A verbatim reproduction of the lines below, from the line containing "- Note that" through the line containing "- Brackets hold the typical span", both ends included, is the whole required output.

-- SOURCE INFORMATION follows --

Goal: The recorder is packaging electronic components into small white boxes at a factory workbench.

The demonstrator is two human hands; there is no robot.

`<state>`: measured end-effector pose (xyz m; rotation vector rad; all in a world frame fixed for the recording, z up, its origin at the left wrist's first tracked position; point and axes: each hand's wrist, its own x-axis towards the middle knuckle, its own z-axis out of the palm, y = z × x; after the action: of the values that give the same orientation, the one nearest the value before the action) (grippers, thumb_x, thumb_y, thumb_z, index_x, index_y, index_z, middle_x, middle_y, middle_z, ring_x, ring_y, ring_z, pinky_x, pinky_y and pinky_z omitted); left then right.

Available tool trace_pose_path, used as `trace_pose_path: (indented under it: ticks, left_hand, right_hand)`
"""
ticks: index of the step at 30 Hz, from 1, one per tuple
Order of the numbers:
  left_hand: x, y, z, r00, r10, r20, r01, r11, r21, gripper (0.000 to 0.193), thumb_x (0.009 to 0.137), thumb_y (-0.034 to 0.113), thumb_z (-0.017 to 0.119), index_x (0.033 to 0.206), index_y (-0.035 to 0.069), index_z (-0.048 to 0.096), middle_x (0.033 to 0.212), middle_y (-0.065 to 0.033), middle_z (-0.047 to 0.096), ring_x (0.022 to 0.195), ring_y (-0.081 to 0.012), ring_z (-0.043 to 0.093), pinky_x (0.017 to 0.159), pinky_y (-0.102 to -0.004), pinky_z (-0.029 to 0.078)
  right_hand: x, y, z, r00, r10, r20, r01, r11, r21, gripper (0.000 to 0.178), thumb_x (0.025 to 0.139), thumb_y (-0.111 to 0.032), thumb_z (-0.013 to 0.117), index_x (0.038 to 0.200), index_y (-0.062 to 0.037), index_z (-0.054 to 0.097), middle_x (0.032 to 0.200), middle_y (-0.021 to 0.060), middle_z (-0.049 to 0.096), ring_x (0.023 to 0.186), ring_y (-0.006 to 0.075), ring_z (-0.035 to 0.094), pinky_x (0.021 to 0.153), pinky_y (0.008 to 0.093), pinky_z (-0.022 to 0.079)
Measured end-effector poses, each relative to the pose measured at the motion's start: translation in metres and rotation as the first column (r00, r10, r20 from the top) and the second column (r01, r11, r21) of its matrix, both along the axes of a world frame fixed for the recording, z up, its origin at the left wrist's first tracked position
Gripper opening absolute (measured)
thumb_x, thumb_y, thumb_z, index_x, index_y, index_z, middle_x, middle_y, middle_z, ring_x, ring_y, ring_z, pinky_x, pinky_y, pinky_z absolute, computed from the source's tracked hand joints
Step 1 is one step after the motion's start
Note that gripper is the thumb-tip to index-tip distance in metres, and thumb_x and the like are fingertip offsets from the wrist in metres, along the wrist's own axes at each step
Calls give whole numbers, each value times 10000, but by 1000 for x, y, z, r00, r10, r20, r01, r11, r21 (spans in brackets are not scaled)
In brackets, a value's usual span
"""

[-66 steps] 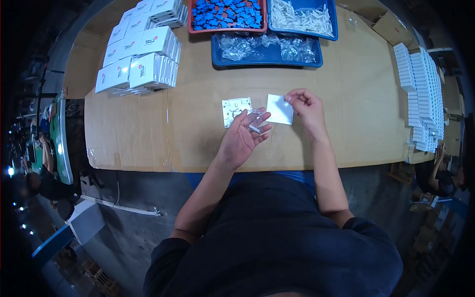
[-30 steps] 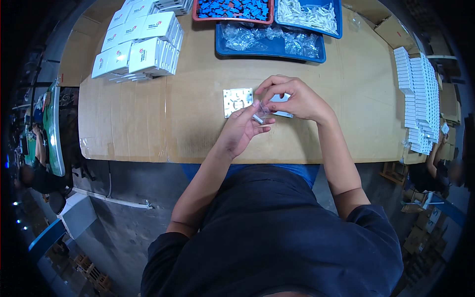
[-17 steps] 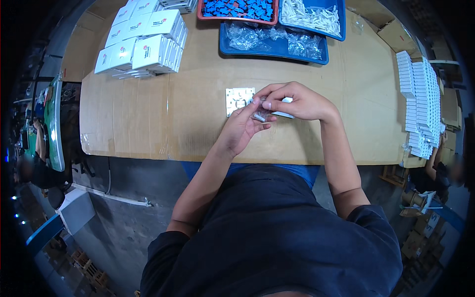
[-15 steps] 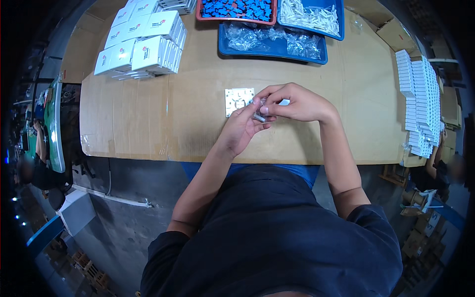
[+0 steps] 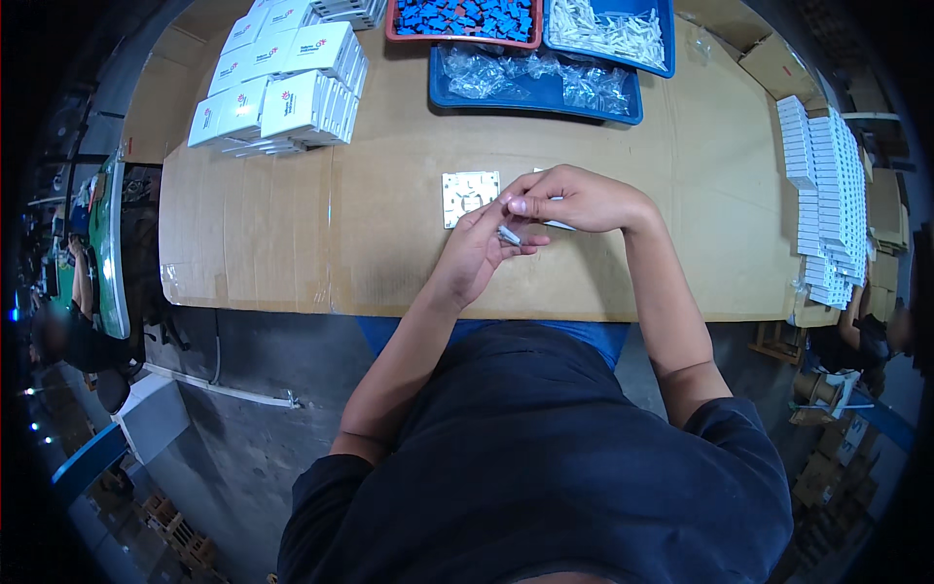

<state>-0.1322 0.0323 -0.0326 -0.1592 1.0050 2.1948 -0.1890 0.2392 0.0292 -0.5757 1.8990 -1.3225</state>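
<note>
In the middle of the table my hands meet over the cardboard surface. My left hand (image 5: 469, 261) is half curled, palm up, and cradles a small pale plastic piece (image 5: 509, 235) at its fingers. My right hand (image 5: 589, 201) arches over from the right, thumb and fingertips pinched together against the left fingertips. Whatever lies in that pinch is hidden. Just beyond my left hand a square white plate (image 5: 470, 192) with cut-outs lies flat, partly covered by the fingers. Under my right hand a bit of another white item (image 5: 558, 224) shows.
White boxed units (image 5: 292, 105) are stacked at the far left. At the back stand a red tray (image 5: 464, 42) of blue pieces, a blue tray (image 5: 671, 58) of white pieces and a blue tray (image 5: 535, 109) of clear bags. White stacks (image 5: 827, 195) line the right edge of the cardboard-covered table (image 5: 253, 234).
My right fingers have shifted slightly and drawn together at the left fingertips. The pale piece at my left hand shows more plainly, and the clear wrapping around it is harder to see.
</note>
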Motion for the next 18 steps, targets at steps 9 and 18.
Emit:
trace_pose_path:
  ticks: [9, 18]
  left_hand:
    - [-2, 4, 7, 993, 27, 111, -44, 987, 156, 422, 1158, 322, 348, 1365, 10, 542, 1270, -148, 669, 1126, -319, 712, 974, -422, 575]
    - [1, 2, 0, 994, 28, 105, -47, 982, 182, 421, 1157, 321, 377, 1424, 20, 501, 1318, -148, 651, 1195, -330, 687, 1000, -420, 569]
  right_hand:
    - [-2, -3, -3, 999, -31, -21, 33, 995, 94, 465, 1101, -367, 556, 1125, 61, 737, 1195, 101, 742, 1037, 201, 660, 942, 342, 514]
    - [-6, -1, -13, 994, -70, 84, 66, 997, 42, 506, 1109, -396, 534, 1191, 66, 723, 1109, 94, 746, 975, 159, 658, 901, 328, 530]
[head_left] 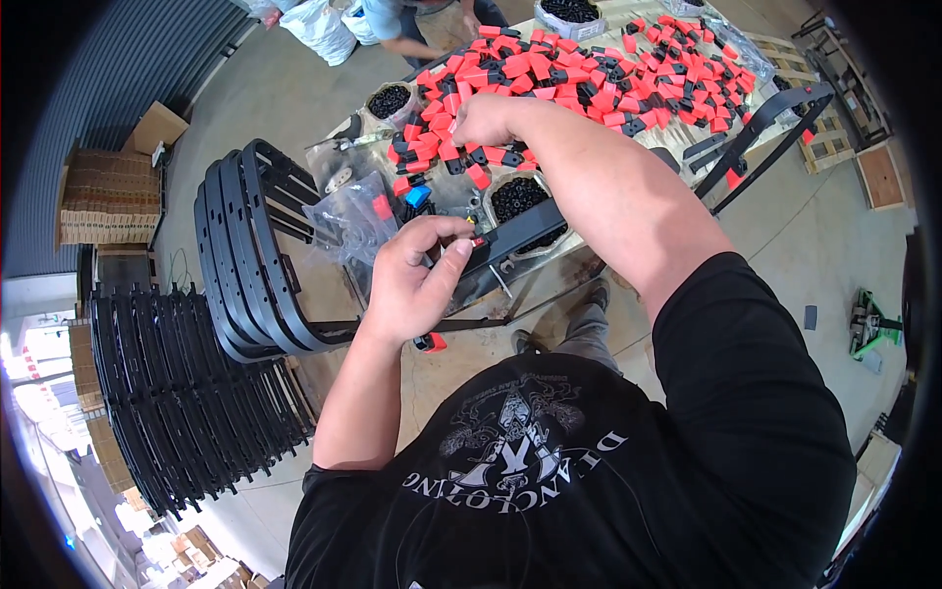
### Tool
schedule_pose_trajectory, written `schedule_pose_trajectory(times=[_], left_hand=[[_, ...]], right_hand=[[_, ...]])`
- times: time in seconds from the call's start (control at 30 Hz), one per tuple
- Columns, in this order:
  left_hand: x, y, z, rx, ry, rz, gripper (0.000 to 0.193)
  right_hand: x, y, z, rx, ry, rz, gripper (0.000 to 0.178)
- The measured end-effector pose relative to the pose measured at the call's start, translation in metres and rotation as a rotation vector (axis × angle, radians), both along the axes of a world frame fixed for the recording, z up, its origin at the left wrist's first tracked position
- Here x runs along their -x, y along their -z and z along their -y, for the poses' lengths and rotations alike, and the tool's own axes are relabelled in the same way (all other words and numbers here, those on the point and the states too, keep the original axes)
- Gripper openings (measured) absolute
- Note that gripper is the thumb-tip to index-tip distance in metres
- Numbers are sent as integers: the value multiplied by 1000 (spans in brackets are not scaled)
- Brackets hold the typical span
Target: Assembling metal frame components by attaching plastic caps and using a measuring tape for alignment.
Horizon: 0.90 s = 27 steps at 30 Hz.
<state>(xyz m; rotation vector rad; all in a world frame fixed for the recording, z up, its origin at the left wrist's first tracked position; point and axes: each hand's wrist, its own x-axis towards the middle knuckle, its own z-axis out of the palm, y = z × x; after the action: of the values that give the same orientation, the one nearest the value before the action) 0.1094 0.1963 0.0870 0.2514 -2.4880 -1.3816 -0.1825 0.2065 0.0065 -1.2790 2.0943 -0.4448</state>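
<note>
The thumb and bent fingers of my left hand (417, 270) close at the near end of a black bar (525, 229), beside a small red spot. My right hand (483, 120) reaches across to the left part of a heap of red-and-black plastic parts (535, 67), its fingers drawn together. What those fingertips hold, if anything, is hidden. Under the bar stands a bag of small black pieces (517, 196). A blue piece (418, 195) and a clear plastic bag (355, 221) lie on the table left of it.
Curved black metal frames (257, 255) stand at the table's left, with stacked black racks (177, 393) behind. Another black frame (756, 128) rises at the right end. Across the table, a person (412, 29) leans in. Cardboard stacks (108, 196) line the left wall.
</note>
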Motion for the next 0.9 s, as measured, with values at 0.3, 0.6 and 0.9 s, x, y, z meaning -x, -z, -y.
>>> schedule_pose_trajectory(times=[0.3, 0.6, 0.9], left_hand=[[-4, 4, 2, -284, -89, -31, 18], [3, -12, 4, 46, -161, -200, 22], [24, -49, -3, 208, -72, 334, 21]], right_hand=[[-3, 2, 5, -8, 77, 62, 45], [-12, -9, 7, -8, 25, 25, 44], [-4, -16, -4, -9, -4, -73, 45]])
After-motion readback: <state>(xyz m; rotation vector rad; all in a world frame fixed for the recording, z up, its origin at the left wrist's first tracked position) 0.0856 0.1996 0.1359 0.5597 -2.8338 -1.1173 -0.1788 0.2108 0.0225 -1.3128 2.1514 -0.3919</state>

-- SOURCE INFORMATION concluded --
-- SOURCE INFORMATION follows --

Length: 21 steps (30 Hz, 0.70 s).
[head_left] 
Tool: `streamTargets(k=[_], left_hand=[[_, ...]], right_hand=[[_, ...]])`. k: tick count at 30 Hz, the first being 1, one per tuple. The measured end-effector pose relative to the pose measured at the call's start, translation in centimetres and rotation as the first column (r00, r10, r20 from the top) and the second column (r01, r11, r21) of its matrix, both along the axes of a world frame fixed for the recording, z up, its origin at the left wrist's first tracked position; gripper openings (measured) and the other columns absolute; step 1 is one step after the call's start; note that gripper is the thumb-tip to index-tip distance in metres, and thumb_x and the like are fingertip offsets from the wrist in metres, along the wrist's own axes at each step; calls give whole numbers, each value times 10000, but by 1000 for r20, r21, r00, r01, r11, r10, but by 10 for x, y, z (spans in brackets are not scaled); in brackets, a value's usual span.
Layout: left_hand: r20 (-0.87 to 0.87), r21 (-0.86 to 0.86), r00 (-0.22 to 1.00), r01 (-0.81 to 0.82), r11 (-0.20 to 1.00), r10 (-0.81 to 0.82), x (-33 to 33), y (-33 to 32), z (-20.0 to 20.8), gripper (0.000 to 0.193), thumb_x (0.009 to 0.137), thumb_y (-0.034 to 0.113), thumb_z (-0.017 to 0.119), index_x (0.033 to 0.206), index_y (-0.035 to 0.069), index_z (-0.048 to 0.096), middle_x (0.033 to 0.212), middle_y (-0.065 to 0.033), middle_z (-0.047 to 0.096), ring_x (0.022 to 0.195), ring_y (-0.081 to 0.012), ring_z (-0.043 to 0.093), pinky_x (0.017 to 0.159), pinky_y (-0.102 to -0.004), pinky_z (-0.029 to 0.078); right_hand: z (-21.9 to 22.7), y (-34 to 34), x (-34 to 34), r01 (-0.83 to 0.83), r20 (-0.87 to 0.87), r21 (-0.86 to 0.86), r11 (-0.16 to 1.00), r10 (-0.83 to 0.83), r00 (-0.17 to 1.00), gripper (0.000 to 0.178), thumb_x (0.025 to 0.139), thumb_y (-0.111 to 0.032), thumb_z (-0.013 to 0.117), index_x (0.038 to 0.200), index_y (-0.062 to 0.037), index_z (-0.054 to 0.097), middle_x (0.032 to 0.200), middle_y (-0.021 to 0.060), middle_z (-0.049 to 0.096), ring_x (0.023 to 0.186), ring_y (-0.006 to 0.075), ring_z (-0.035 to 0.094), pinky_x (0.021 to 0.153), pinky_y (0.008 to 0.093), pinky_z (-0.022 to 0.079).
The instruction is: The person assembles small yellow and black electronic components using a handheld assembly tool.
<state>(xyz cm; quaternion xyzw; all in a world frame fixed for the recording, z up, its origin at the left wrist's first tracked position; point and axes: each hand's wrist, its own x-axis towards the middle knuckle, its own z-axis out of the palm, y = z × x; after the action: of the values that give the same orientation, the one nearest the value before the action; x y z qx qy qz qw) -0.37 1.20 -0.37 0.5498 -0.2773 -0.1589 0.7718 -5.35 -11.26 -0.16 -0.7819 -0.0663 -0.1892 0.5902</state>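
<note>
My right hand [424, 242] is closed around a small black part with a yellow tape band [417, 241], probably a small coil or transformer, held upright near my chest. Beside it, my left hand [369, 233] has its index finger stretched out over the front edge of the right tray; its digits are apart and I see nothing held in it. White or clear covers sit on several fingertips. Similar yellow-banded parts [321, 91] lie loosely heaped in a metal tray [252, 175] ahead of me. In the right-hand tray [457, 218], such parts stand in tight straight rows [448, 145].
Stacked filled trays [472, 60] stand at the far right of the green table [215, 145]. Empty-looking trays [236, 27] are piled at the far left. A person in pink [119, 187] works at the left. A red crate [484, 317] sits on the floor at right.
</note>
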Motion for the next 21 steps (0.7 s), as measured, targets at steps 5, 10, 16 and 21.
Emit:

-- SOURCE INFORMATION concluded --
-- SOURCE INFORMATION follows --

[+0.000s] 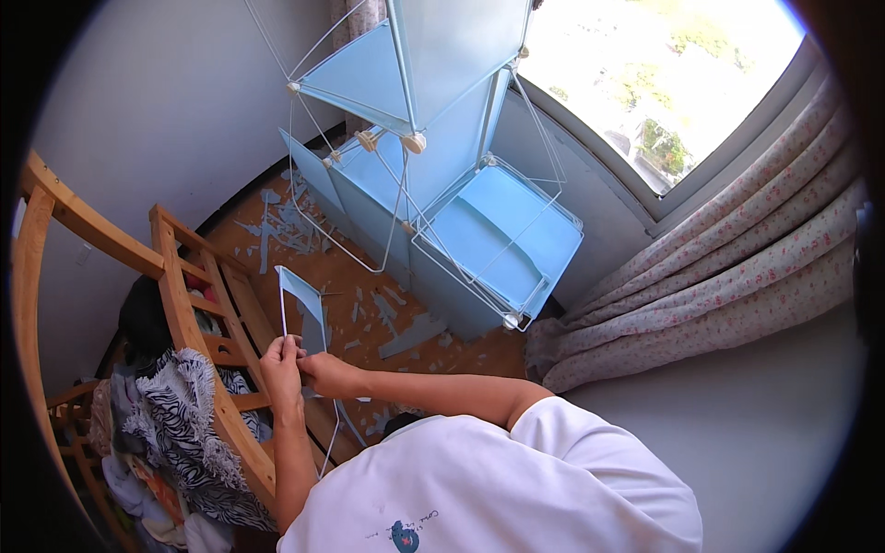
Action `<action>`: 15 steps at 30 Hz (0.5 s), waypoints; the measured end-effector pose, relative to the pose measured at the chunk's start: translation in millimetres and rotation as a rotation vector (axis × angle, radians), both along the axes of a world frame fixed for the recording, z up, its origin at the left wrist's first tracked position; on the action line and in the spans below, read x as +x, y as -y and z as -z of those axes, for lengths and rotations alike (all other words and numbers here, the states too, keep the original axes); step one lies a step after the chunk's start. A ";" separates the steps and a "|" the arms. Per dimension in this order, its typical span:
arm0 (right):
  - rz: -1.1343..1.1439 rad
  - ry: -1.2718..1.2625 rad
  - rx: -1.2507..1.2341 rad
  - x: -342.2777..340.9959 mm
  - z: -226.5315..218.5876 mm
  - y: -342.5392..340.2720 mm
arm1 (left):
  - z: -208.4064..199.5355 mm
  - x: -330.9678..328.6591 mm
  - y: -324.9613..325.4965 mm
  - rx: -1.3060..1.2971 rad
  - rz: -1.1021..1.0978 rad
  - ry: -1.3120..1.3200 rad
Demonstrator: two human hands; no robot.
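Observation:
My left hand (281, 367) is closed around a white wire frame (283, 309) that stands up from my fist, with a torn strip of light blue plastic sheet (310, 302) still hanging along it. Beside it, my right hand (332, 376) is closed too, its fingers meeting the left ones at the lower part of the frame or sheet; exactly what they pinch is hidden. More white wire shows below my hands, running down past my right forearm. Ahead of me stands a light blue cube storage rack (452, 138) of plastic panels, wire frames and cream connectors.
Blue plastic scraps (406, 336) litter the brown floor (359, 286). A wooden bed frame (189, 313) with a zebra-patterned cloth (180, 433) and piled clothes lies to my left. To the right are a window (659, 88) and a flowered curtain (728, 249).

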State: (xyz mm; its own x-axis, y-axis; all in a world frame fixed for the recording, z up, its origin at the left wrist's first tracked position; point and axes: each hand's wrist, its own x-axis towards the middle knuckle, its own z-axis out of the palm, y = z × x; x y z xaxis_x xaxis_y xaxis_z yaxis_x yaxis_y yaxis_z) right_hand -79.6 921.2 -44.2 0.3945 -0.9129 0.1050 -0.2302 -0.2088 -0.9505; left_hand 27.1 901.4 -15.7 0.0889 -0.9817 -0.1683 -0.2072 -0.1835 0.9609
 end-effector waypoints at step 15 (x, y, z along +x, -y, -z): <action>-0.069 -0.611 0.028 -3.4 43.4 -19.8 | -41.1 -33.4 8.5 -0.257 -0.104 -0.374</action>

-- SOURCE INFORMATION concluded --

— YOUR SOLUTION —
- Note that gripper is the thumb-tip to index-tip distance in metres
- Numbers are sent as integers: the value multiplied by 1000 (spans in brackets are not scaled)
- Brackets hold the typical span

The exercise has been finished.